Business

RBI’s slumber on policy rates can delay investment decision-making

Sunitha Natti

MUMBAI: Hold and behold! That’s been the mantra of the Reserve Bank of India (RBI), not with regards to rates, but its stance on monetary policy, which was set neutral since February 2017.

It’s probably the longest in recent times that the RBI stayed ‘neutral,’ allowing itself flexibility to hike or cut rates at will. The downside is, it shows uncertainty in monetary policy forecast and could even delay investment decision-making.

The six-member Monetary Policy Committee has only one job: gauge economic variables and forecast its policy direction for the rest of the world, by being dovish (implying rate cuts) or hawkish (consecutive hikes). It can stay neutral, but doing so for extended periods only creates uncertainty.     

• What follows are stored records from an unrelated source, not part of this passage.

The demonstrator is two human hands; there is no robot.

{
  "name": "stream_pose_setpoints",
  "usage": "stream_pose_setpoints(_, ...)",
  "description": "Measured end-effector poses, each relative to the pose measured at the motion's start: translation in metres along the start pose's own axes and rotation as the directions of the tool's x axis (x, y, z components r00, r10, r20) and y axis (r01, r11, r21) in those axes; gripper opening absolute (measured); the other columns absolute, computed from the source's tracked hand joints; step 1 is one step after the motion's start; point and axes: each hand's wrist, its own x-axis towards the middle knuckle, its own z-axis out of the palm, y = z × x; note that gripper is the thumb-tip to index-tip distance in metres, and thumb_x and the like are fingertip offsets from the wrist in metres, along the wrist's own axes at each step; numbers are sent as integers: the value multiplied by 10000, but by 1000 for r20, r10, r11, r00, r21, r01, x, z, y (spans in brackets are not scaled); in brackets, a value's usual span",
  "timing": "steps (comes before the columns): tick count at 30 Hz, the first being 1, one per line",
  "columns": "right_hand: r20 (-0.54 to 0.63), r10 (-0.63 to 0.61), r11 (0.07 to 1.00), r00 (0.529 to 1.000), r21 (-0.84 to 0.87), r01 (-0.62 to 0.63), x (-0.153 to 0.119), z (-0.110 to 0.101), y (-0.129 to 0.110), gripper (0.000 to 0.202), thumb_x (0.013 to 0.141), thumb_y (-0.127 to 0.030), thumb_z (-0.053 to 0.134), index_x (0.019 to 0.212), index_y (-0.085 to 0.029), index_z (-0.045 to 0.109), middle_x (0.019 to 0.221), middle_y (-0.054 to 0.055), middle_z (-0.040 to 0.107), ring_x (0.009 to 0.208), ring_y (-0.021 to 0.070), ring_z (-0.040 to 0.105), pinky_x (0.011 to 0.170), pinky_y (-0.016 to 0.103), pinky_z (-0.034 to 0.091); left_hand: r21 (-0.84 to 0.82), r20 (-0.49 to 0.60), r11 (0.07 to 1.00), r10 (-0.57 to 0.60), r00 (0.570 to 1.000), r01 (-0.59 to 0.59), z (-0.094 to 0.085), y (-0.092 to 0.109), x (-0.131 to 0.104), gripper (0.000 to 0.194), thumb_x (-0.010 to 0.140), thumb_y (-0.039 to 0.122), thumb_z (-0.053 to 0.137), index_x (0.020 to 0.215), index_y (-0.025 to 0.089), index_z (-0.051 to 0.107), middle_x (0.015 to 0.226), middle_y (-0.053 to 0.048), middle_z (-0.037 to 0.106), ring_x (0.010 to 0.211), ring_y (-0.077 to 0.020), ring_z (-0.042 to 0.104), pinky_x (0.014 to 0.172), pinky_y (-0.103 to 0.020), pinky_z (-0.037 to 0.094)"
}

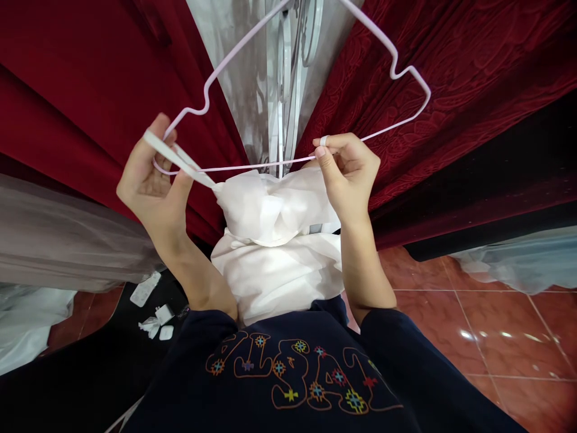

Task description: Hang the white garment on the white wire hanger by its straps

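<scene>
left hand (151, 180): raised, fingers curled and spread, grasping a white strap (180, 157). the strap is drawn taut across the fingertips and past the thumb, and slopes down to the top of a white dress (274, 270). one lower corner of a pale pink hanger (246, 44) lies inside the curl of the same hand.

right hand (354, 171): thumb and index finger brought together in a pinch at a narrow white band (323, 141). whether this band is a second strap cannot be told. the hanger's lower bar runs level from the left hand, passes behind the right hand and shows again beyond it.

the dress is located between and below both hands, against the front of the wearer's navy shirt (288, 379). its gathered top lies just under the hanger bar; the hanger's sloping arms rise above the hands, each with a notch.

surroundings: red cloth (90, 90) beyond the left hand, patterned red fabric (442, 48) beyond the right. below the left hand, a black surface (108, 355) carries a white plug block (164, 314) and other small white items. below the right hand, red floor tiles (478, 319).
</scene>
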Motion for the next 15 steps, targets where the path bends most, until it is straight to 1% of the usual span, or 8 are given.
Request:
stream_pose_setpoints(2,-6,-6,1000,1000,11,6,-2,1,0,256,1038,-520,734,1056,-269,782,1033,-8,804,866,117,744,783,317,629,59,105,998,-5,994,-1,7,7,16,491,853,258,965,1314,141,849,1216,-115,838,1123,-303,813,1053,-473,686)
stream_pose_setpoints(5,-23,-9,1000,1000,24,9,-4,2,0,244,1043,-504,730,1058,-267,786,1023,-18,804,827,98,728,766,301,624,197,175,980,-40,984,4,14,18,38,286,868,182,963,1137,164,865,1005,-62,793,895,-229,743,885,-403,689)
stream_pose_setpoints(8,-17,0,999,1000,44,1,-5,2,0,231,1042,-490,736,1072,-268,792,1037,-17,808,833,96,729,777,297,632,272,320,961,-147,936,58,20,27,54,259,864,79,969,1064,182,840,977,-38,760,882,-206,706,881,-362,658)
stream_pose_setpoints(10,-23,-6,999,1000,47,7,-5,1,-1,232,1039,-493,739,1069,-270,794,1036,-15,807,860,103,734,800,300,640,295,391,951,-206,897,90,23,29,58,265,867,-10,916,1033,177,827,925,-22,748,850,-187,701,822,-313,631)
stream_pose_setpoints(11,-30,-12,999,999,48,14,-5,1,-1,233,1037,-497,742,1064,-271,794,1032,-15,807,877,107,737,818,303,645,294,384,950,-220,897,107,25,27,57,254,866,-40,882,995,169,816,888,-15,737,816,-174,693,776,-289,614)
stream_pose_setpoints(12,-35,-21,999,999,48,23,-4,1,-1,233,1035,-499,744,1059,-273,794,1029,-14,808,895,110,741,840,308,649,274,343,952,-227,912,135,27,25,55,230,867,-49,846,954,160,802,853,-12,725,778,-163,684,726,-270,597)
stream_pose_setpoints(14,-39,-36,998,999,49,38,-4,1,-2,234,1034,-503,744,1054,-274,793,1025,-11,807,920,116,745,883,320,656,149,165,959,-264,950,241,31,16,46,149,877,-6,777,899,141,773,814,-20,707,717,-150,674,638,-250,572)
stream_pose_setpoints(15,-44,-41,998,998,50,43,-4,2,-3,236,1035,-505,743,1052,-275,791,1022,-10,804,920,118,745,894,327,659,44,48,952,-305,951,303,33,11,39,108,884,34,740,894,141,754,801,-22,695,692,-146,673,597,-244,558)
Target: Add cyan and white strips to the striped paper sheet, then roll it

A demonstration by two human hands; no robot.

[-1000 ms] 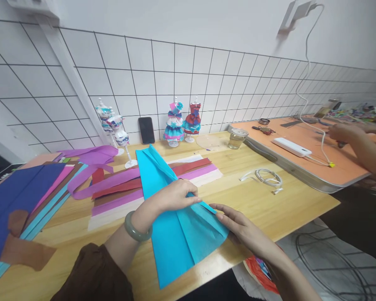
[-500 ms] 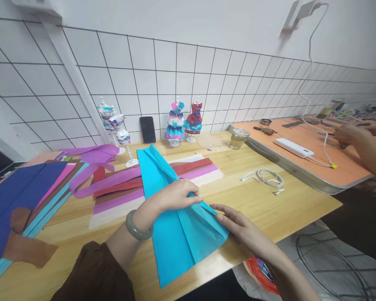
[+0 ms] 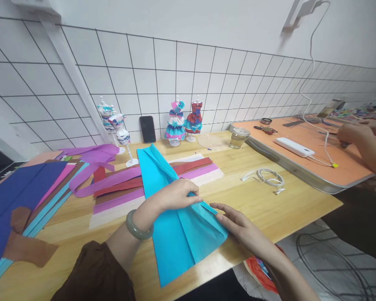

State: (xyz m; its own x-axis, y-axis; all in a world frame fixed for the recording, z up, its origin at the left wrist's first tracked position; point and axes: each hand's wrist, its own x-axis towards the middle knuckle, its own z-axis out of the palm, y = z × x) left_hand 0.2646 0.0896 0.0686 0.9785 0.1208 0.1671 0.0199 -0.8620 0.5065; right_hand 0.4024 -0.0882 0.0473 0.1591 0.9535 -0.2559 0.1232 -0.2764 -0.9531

From a political standpoint, the August policy is perfect for a rate hike, as anytime later would be a blow for the NDA government, which is likely to call for early polls. Hiking later, amid a downward inflation trajectory, could also be challenging, coming just ahead of the festive season and busy credit season. Valid augments exist for both a hike and status quo considering inflation, economy and external factors.

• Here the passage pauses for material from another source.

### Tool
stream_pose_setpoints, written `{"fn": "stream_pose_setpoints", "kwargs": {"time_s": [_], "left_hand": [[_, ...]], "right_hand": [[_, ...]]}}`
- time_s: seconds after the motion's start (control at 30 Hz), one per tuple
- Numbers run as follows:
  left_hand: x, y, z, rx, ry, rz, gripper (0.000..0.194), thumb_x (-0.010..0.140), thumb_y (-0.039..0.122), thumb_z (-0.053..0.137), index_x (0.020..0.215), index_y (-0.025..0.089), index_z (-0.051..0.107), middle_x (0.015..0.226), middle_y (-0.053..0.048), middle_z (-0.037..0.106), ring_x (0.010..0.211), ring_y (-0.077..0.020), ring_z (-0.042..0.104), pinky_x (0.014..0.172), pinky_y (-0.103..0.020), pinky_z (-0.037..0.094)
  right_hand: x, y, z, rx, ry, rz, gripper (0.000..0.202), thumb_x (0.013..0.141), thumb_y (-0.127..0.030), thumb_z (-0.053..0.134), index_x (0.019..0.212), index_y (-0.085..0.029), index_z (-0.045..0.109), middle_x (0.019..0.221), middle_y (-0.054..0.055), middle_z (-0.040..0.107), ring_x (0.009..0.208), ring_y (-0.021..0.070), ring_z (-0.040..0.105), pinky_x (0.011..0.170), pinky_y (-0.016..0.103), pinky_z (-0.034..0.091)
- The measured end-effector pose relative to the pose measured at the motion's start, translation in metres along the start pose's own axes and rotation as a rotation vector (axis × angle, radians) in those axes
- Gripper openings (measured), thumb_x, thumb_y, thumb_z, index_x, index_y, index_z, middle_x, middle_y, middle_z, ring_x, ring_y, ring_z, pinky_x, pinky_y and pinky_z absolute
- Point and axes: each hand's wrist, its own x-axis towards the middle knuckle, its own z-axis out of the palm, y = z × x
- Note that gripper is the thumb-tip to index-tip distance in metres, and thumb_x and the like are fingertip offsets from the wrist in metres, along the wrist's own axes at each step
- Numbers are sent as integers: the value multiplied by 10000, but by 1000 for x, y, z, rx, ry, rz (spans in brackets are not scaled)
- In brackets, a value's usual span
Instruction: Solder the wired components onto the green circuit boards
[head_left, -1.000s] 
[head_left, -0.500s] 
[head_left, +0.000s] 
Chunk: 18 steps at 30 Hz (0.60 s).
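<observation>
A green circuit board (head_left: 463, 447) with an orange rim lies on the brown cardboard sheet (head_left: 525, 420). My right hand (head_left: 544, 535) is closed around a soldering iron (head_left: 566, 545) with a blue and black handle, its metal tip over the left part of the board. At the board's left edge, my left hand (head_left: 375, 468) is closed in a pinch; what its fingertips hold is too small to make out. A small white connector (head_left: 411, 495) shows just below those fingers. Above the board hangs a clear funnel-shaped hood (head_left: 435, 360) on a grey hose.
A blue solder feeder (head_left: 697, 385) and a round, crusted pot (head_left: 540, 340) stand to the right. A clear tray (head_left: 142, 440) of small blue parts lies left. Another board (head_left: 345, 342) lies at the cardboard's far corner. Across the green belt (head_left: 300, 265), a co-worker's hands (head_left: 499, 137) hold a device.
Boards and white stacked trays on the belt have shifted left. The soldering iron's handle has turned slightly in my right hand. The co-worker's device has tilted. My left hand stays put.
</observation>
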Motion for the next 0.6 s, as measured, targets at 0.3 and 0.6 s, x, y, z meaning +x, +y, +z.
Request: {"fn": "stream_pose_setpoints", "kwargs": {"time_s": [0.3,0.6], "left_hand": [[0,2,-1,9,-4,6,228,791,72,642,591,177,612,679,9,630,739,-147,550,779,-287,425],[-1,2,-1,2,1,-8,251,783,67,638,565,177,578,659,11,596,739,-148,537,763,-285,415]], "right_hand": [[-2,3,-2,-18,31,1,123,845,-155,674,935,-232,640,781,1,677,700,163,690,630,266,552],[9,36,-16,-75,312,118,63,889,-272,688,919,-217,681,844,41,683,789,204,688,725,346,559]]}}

Hike-side economists favour a 25 bps increase as headline inflation is above 4 per cent, core inflation remains sticky (with added MSP-hike risks), weakening Rupee, and output gap that’s closing in and could spook inflation.

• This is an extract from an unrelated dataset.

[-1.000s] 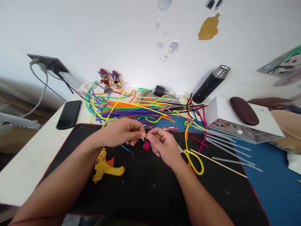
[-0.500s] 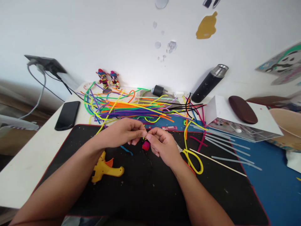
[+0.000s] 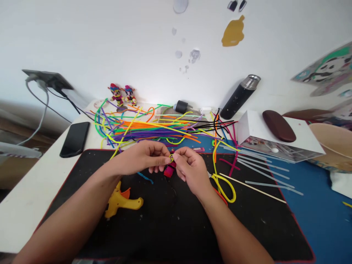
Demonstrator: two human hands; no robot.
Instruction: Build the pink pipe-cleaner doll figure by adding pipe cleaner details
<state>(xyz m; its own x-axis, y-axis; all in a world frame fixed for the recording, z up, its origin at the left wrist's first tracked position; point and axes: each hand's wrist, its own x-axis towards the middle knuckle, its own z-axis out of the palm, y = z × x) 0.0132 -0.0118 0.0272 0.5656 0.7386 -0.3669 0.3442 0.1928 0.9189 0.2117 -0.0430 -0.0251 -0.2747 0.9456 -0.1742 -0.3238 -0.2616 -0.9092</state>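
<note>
Above the black mat (image 3: 132, 234), my left hand (image 3: 151, 156) and my right hand (image 3: 191, 168) meet fingertip to fingertip. Both pinch a small yellow pipe cleaner piece (image 3: 172, 157), which looks bent into a little loop. Just below the fingertips is a red and magenta piece (image 3: 169, 170), partly covered by my hands; whether it is joined to the yellow piece I cannot tell. Right of my right hand lie scissors with yellow handles (image 3: 227, 189). A yellow glue gun (image 3: 123, 201) rests under my left forearm, near a short blue pipe cleaner (image 3: 145, 177).
Many coloured pipe cleaners (image 3: 154, 128) spread along the back. Two small figures (image 3: 117, 95), a black flask (image 3: 239, 97) and a white box (image 3: 297, 139) stand behind. Clear glue sticks (image 3: 266, 172) and a wooden stick (image 3: 253, 187) lie right, a phone (image 3: 74, 139) left.
The view has shifted slightly. My fingertips have parted a little, and more of the yellow loop shows between them.
</note>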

The other side believes there’s no need to rush for another hike. Though core inflation peaked, it will ease later if not sooner; economic activity improved, but more due to normalisation of demo and GST-led disruptions than due to recovery.  Lastly, Rupee is overvalued, and so, a wait-and-watch approach is needed.

The RBI’s job is to supply just the right amount of money so that prices remain stable. Core inflation rose in the past six months, but it’s not demand-driven, and partly due to low base and rising input prices. The central bank moves policy rates only when inflation is due to excessive monetary growth, and when it’s transitory.

Food inflation is typically high by up to 2 per cent during June and July. For instance, as per an RBI study (out of a sample 184 months), monthly inflation rate was highly volatile, at times as high as 20-30 per cent on annualised basis. But after seasonal adjustments, annual inflation rate was often smoother than the monthly series.

Also, real rates (repo rate adjusted for projected inflation) are close to 160 bps, not far below the MPC’s preferred level of 175 bps. In short, the current macroeconomic conditions do not warrant a rate hike, but clarity on the future course, particularly if the MPC favours a tightening bias or not is highly warranted.